In retrospect, there were disconnects in the process of defining both Switched Virtual Circuits (SVCs) and Traffic Management in ATM and the possibility of using these services in IP. These disconnects are not hard to understand for those people who were involved in the process. They were largely because of changes in market and product development directions stemming from the chaotic influence of market feedback. Similar feedback processes were involved in the standardization process as well. Where things ended up is not where things looked like they were going to end up at various stages in the process.

LAN Emulation

For example, LAN Emulation ([LANE]) was developed because of a then widespread belief that ATM to the desktop was the future technology direction. LANE defined a client-server architecture and service implementation to support use of ATM switches in a bridged network. Focus for LANE was on interworking with the dominant L2 technologies - specifically IEEE standards 802.5 (Token Ring) and 802.3 (nearly identical to, and usually thought to include, Ethernet) - in order to support L2 technologies generally. Work in developing LANE was coordinated with continuing efforts in the IEEE through the occasionally heroic efforts of people participating in both efforts.

Multi-Protocol Over ATM

Multi-Protocol Over ATM (MPOA) was developed in turn as an effort to extend the thinking (if not at all times the technology) used in developing LANE to be useful in a routed ATM network. MPOA also defined a client-server architecture and service implementation - however MPOA applies to routing in all-ATM networks. MPOA focused on use of the Next Hop Resolution Protocol (NHRP), then being defined in the IETF working group Routing Over Large Clouds (ROLC). NHRP was intended to solve some of the problems then known to exist with Classical IP and ARP over ATM (CLIP) and - for this reason - was regarded by some to be the next generation CLIP version. Work in developing MPOA was coordinated with ongoing efforts in the IETF in the same way that similar coordination occurred in LANE.

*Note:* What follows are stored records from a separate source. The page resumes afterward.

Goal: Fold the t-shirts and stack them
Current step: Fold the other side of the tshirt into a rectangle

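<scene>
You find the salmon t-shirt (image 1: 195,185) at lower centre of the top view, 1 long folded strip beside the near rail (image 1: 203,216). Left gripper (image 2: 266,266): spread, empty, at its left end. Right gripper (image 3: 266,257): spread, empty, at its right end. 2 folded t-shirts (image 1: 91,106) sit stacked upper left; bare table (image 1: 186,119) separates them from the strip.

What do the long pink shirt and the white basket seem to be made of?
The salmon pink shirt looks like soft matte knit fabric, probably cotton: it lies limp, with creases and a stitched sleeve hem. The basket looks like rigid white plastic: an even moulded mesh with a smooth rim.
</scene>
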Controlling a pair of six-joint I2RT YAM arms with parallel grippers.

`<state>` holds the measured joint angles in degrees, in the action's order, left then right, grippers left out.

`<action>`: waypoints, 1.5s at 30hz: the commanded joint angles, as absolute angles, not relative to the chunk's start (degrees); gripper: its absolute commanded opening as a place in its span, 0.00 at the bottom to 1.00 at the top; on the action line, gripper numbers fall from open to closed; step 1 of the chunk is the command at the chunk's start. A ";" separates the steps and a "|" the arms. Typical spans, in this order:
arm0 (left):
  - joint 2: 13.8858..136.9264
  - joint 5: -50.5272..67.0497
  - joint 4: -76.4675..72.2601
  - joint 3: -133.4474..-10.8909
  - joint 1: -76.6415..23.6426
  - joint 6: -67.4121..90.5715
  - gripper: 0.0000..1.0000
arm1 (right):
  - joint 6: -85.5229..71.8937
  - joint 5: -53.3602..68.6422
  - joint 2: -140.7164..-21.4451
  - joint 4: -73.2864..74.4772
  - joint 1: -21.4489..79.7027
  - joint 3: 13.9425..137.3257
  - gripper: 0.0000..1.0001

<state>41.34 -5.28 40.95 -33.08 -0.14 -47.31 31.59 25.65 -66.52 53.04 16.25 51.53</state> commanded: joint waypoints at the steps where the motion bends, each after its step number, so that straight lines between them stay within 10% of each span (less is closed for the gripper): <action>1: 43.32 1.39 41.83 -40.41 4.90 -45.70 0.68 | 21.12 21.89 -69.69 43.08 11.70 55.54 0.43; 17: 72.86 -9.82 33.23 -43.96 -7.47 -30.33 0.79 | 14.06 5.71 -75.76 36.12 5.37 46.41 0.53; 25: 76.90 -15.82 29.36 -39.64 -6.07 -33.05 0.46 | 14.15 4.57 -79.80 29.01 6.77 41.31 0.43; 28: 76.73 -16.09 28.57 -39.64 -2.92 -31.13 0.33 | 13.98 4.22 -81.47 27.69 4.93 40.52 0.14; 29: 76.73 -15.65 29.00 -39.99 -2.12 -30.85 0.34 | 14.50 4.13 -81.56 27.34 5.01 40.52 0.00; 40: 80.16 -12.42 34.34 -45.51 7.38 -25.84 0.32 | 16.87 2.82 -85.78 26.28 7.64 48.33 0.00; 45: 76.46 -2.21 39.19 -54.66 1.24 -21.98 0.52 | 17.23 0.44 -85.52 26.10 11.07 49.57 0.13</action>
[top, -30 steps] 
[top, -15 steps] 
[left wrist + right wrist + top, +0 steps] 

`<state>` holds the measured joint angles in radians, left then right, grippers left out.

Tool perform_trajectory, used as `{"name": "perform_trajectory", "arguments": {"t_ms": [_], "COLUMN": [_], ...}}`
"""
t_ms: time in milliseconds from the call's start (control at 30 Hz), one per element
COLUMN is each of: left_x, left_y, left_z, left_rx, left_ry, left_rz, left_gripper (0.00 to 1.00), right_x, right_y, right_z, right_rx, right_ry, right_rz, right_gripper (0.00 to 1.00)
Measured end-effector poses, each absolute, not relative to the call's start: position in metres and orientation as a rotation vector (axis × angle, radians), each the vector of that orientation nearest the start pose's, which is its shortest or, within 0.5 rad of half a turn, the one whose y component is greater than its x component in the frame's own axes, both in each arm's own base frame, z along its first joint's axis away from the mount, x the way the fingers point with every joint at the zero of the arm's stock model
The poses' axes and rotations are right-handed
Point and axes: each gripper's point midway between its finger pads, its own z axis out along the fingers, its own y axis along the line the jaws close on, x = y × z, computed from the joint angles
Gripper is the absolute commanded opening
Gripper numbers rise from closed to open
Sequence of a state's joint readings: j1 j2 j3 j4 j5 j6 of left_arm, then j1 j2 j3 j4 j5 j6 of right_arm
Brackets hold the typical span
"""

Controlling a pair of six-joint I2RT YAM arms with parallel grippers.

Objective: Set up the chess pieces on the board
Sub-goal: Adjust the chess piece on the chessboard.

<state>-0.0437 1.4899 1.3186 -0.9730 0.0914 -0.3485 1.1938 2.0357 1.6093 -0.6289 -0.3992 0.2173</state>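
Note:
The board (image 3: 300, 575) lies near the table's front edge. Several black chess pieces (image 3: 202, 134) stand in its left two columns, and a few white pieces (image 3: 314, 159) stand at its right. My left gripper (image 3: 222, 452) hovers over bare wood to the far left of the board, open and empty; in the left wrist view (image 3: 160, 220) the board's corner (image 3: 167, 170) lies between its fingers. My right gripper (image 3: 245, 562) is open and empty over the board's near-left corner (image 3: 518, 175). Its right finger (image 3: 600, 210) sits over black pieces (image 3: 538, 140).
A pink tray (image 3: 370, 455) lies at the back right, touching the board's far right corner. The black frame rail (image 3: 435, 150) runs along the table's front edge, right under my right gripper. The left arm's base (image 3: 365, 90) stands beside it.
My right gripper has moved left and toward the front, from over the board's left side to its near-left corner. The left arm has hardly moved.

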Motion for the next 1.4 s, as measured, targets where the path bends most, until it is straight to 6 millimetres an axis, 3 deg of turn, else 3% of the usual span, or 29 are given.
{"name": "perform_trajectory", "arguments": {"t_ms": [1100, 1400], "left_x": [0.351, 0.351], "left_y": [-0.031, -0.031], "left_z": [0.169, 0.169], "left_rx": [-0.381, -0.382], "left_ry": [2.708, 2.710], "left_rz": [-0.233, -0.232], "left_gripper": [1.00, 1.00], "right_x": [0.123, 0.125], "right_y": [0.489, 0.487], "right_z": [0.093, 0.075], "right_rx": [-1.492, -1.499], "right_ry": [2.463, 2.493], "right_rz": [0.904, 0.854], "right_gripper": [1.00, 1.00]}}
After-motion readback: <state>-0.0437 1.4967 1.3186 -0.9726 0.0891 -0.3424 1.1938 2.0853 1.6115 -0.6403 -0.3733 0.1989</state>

While MPOA represented a major attempt to reconcile differences between what had developed as two separate routing models, one for ATM and one for IP, its proponents were not at all in agreement about what the target model should be. Many people saw that the NHRP architecture offered a well understood way to separate the route determination and forwarding functions, but the effort within the MPOA was split on how best to take advantage of this. Part of the effort centered around use of NHRP's client-server architecture to develop a virtual router architecture while part of the effort centered around trying to define extensions to the NHRP protocol specific to ATM that would allow ATM-native traffic management features to be used in forwarding IP packets.

Avoiding Routing Overhead To take direct advantage of ATM traffic management capabilities, it is necessary to avoid having the routing function involved in packet forwarding at every ATM switch-router. CLIP allowed for this within a Logical IP Subnet (LIS) through the use of an IP-to-ATM address resolution protocol. However, a LIS has to be bounded on all sides by IP routers and - in the absence of some other mechanism - packets are forwarded at the intervening routers by examining them at the IP layer and making a routing decision. In the absence of a mechanism that would make route determination unnecessary on a per-packet basis, it is difficult to provide end-to-end service assurances since the service is - in effect - interrupted by the routing process at each routing hop. NHRP was intended to provide such a mechanism by allowing an ingress point to an NBMA cloud to determine the NBMA-specific address of the appropriate egress from that cloud thus allowing it to establish an SVC to that egress. MPOA uses NHRP to resolve egress ATM addresses in an ATM cloud.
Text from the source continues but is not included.